The value of outdoor play and outdoor learning, getting out and about, moving their bodies and connecting to nature, is huge.Children experience freedom when they play outside. Outdoor play is a natural way for children of all ages to do physical activity, to exercise and stay fit. It’s good for children’s physical health, it improves brain development, it can boost mental wellbeing and improve sleep quality.

Outdoor play is particularly beneficial during times of anxiety, stress and adversity – it provides a sense of control and independence, it helps children make sense of things they find hard to understand, it supports their coping and resilience and it helps them to understand risk and their own capabilities.

According to the Open University’s OPENspace Research Centre, there is considerable evidence suggesting that time spent outdoors, in nature, increases life expectancy, improves well-being, reduces symptoms of depression and increases a child’s ability to function in school.

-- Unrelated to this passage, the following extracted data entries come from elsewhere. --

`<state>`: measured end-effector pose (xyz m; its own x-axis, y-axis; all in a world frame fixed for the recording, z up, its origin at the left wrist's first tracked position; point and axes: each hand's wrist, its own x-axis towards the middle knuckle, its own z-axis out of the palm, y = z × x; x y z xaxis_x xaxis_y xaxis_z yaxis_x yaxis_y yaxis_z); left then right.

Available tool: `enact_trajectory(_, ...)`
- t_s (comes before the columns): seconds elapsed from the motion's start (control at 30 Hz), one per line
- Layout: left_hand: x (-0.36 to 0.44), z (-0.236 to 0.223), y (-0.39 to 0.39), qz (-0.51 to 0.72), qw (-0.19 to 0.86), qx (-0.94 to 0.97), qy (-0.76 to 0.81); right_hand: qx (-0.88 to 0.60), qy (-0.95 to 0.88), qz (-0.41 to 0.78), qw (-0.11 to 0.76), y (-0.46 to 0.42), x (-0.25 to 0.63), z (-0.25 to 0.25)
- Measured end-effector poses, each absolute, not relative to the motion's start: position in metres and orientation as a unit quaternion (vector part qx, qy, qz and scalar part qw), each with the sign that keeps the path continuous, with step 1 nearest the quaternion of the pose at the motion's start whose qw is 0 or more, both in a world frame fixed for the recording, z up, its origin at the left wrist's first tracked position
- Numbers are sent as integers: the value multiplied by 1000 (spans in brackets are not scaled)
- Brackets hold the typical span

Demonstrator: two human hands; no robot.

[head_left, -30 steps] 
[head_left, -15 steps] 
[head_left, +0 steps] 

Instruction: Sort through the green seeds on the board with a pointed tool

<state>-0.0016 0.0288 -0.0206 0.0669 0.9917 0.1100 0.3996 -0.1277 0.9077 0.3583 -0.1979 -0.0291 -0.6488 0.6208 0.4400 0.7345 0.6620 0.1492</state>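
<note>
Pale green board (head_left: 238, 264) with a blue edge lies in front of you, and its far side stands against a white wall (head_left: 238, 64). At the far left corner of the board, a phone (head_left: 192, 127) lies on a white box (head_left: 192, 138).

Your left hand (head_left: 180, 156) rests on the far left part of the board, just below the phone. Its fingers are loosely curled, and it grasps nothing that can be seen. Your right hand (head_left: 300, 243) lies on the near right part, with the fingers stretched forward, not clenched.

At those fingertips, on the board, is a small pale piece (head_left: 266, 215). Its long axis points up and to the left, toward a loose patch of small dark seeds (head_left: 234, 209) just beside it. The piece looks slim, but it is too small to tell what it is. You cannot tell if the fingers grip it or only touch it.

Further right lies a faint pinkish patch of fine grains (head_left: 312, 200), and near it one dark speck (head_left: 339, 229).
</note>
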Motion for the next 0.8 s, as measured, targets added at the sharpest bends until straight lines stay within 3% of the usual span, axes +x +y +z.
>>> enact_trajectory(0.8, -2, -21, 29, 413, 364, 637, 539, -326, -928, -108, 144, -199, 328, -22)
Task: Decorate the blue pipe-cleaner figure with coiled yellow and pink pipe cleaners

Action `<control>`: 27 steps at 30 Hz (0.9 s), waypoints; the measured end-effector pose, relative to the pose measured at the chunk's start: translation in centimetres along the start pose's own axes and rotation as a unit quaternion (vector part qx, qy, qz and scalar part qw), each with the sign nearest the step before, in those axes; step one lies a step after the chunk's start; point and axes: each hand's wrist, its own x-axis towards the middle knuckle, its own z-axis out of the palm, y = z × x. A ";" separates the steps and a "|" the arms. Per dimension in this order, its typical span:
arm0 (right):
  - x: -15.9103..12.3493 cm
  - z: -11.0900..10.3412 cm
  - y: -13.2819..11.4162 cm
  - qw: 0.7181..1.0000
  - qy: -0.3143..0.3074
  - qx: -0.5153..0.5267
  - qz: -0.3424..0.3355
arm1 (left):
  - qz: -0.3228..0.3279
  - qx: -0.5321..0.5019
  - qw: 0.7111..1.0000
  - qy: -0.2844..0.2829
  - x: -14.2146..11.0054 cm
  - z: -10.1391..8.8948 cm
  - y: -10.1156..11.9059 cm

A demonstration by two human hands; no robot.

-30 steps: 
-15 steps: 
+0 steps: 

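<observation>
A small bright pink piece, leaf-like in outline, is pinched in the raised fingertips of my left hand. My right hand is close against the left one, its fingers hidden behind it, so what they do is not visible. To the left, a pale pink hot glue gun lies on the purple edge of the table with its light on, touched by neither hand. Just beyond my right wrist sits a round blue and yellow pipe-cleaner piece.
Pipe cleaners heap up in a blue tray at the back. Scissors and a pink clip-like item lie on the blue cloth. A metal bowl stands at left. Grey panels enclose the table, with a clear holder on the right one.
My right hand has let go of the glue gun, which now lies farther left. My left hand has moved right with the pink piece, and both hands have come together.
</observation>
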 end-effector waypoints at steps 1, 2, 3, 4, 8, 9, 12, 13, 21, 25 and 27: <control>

In addition to better physical health, teachers report improved concentration, better ability to focus and learn, increased productivity, better behaviour, and the fostering of more positive relationships between adults and children and amongst peer groups, when children are more active and spend more time outside during the day.

Time spent playing outdoors is also thought to help relieve stress and anxiety by reducing levels of the hormone cortisol in the brain. Time to have fun just playing, enjoying life in the outdoors and doing something that makes them feel good! Through this they can feel balanced and refreshed and more ready to learn.

“There is a natural simplicity to nature; it is far more tactile and tangible than the classroom. It’s a leveller; it strengthened my character and set me back on track. That’s why we should focus on wellbeing and encouraging our children to connect with the natural world. I’m not suggesting the abolition of the exam system, but we could certainly cut back to allow more time for children to explore the world around them.” Ben Fogel – broadcaster and writer.

Claims that connecting children with the outdoors is good for their social and emotional development, improved mental health and psychological and emotional wellbeing, are backed with clear evidence. “We now have conclusive evidence that sport and physical activity are clearly linked to mental wellbeing,” says Lisa O’Keefe, Sport England insight director.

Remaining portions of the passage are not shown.